[Entries supplied]

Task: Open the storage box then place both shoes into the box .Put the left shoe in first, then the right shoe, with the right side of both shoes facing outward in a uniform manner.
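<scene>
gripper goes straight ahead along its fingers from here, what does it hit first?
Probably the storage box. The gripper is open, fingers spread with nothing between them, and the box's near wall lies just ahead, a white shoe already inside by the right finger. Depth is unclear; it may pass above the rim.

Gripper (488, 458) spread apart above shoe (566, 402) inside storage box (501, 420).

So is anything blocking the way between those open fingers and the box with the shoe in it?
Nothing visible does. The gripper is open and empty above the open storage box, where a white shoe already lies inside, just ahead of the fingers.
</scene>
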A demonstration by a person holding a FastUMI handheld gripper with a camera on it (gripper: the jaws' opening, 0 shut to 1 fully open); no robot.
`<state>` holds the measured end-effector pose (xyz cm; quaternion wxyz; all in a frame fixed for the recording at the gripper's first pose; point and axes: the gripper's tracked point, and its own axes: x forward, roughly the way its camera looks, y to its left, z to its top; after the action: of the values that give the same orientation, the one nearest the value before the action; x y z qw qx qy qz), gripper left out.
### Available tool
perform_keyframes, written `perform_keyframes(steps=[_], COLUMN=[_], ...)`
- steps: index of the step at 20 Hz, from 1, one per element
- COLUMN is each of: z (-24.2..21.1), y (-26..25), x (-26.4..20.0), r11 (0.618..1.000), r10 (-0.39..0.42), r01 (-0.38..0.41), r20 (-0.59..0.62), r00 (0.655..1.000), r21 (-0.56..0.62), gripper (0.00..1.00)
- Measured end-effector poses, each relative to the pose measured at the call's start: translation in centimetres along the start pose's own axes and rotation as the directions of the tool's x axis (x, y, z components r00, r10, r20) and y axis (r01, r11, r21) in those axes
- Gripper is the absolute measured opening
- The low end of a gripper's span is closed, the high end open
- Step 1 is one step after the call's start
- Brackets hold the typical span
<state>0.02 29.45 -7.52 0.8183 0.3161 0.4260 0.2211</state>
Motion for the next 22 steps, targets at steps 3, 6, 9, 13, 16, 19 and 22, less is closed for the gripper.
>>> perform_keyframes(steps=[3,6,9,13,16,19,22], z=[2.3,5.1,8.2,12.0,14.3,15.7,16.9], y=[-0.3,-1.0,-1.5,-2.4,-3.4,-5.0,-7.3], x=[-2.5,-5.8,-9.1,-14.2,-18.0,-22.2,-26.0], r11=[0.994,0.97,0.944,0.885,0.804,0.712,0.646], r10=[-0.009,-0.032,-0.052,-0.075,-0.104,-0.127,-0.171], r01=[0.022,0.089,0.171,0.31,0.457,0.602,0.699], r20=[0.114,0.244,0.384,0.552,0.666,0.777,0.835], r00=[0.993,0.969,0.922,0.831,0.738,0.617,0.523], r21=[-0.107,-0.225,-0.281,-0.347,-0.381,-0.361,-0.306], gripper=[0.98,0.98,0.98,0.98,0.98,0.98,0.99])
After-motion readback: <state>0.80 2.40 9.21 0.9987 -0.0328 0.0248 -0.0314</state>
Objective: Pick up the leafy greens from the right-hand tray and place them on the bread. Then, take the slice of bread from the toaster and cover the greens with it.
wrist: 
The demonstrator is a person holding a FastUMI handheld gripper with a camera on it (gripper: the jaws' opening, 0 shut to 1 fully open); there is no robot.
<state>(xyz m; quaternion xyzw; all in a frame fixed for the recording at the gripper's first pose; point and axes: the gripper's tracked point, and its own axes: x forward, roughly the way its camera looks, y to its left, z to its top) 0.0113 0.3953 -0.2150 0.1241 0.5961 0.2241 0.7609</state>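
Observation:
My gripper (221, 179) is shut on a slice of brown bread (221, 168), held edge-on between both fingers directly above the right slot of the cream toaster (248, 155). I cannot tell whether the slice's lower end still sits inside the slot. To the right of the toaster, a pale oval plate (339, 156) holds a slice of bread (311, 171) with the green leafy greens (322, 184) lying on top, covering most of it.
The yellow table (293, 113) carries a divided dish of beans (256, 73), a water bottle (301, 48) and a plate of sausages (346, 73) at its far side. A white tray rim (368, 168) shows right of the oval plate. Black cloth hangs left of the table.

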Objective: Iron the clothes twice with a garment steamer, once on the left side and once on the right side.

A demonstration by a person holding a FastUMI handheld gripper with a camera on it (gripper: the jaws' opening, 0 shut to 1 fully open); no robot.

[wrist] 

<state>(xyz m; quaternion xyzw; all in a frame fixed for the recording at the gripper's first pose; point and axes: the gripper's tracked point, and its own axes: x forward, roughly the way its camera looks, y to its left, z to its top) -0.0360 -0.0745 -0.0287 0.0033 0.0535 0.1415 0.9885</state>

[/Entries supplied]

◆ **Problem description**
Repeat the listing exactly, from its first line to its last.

◆ **Answer to this task**
Task: Open the storage box then place both shoes into the box .Put the left shoe in first, then the right shoe, with the right side of both shoes facing outward in a uniform manner.
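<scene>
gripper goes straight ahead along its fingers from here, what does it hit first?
Probably the storage box. The gripper is open, fingers spread with nothing between them, and the box's near wall lies just ahead, a white shoe already inside by the right finger. Depth is unclear; it may pass above the rim.

Gripper (488, 458) spread apart above shoe (566, 402) inside storage box (501, 420).

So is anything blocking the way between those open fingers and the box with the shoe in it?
Nothing visible does. The gripper is open and empty above the open storage box, where a white shoe already lies inside, just ahead of the fingers.
</scene>
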A demonstration by a person holding a FastUMI handheld gripper with a camera on it (gripper: the jaws' opening, 0 shut to 1 fully open); no robot.
`<state>` holds the measured end-effector pose (xyz cm; quaternion wxyz; all in a frame fixed for the recording at the gripper's first pose; point and axes: the gripper's tracked point, and its own axes: x forward, roughly the way its camera looks, y to its left, z to its top; after the action: of the values that give the same orientation, the one nearest the value before the action; x y z qw qx qy qz), gripper left out.
### Available tool
perform_keyframes, written `perform_keyframes(steps=[_], COLUMN=[_], ...)`
- steps: index of the step at 20 Hz, from 1, one per element
- COLUMN is each of: z (-24.2..21.1), y (-26..25), x (-26.4..20.0), r11 (0.618..1.000), r10 (-0.39..0.42), r01 (-0.38..0.41), r20 (-0.59..0.62), r00 (0.655..1.000), r21 (-0.56..0.62), gripper (0.00..1.00)
- Measured end-effector poses, each relative to the pose measured at the call's start: translation in centimetres along the start pose's own axes and rotation as the directions of the tool's x axis (x, y, z components r00, r10, r20) and y axis (r01, r11, r21) in those axes
- Gripper is the absolute measured opening
- The low end of a gripper's span is closed, the high end open
- Step 1 is one step after the call's start
- Brackets hold the typical span
<state>0.02 29.45 -7.52 0.8183 0.3161 0.4260 0.2211</state>
Motion for the next 22 steps, targets at steps 3, 6, 9, 13, 16, 19 and 22, less is closed for the gripper.
>>> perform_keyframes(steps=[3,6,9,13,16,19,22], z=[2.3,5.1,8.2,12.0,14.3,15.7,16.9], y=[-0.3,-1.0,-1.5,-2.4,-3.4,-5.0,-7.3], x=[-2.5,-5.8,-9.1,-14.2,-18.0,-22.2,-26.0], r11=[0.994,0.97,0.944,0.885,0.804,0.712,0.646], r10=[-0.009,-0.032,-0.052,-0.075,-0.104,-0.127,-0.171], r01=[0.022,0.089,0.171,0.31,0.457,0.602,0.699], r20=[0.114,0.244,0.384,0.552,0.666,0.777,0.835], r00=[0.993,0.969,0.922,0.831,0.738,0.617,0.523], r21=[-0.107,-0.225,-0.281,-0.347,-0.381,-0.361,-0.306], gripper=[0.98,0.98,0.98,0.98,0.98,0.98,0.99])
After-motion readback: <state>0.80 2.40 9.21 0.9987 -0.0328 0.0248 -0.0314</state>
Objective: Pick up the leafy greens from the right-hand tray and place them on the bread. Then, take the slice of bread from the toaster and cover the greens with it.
wrist: 
The demonstrator is a person holding a FastUMI handheld gripper with a camera on it (gripper: the jaws' opening, 0 shut to 1 fully open); there is no robot.
<state>(xyz m; quaternion xyzw; all in a frame fixed for the recording at the gripper's first pose; point and axes: the gripper's tracked point, and its own axes: x forward, roughly the way its camera looks, y to its left, z to its top) 0.0113 0.3953 -0.2150 0.1241 0.5961 0.2241 0.7609</state>
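Observation:
My gripper (221, 179) is shut on a slice of brown bread (221, 168), held edge-on between both fingers directly above the right slot of the cream toaster (248, 155). I cannot tell whether the slice's lower end still sits inside the slot. To the right of the toaster, a pale oval plate (339, 156) holds a slice of bread (311, 171) with the green leafy greens (322, 184) lying on top, covering most of it.
The yellow table (293, 113) carries a divided dish of beans (256, 73), a water bottle (301, 48) and a plate of sausages (346, 73) at its far side. A white tray rim (368, 168) shows right of the oval plate. Black cloth hangs left of the table.
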
Objective: Iron the clothes twice with a garment steamer, once on the left side and once on the right side.

A demonstration by a person holding a FastUMI handheld gripper with a camera on it (gripper: the jaws' opening, 0 shut to 1 fully open); no robot.

[wrist] 

<state>(xyz m; quaternion xyzw; all in a frame fixed for the recording at the gripper's first pose; point and axes: the gripper's tracked point, and its own axes: x forward, roughly the way its camera looks, y to its left, z to its top) -0.0360 -0.0745 -0.0287 0.0033 0.0535 0.1415 0.9885</state>

That finishes the exercise.